■ Problem requirements ■
Wherever the listing holds a picture, leave it out, and copy the remainder exactly.

** Data provided follows **

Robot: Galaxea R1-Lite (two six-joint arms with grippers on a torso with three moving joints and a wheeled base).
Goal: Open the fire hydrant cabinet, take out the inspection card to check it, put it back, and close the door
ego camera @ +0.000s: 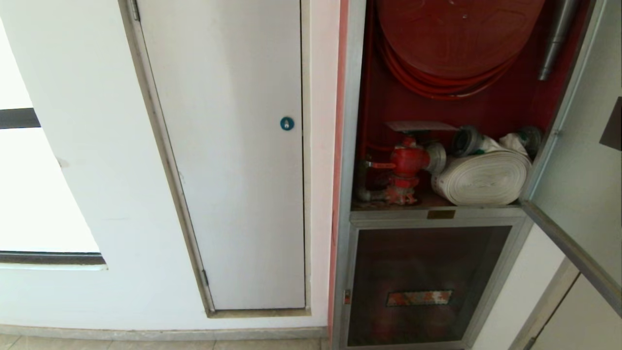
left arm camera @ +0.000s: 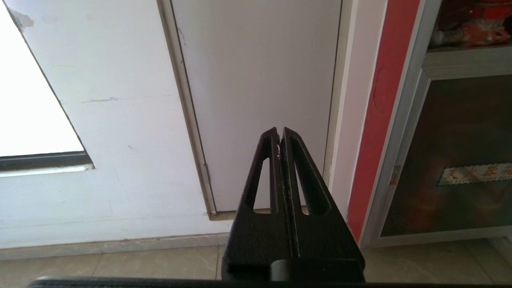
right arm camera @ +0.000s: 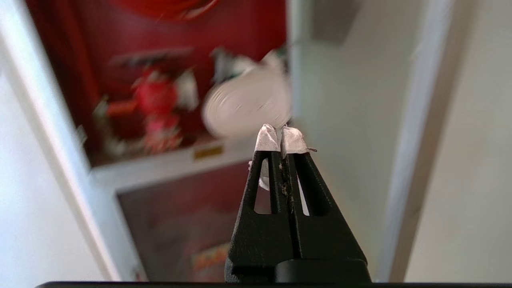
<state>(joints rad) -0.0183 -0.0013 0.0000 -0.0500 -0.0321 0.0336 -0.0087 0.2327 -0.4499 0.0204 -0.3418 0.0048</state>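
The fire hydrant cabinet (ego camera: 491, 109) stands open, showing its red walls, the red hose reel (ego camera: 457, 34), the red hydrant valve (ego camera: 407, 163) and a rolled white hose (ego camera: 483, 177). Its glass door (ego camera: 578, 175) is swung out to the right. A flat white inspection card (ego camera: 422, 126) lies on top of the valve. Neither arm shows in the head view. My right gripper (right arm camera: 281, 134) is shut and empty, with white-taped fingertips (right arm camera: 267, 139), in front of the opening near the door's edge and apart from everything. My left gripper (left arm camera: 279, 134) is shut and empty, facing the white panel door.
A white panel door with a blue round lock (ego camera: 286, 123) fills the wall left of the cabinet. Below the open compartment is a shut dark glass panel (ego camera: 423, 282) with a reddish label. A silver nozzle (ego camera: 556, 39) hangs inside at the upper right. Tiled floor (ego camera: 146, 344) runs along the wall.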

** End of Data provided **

■ Finished task ■
Robot: Galaxea R1-Lite (two six-joint arms with grippers on a torso with three moving joints and a wheeled base).
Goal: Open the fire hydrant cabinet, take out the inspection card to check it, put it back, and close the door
ego camera @ +0.000s: 
left arm camera @ +0.000s: 
right arm camera @ +0.000s: 
<state>(joints rad) -0.0183 -0.0013 0.0000 -0.0500 -0.0321 0.0336 -0.0087 0.2327 -0.4499 0.0204 -0.3418 0.0048</state>
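The fire hydrant cabinet (ego camera: 491, 109) stands open, showing its red walls, the red hose reel (ego camera: 457, 34), the red hydrant valve (ego camera: 407, 163) and a rolled white hose (ego camera: 483, 177). Its glass door (ego camera: 578, 175) is swung out to the right. A flat white inspection card (ego camera: 422, 126) lies on top of the valve. Neither arm shows in the head view. My right gripper (right arm camera: 281, 134) is shut and empty, with white-taped fingertips (right arm camera: 267, 139), in front of the opening near the door's edge and apart from everything. My left gripper (left arm camera: 279, 134) is shut and empty, facing the white panel door.
A white panel door with a blue round lock (ego camera: 286, 123) fills the wall left of the cabinet. Below the open compartment is a shut dark glass panel (ego camera: 423, 282) with a reddish label. A silver nozzle (ego camera: 556, 39) hangs inside at the upper right. Tiled floor (ego camera: 146, 344) runs along the wall.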

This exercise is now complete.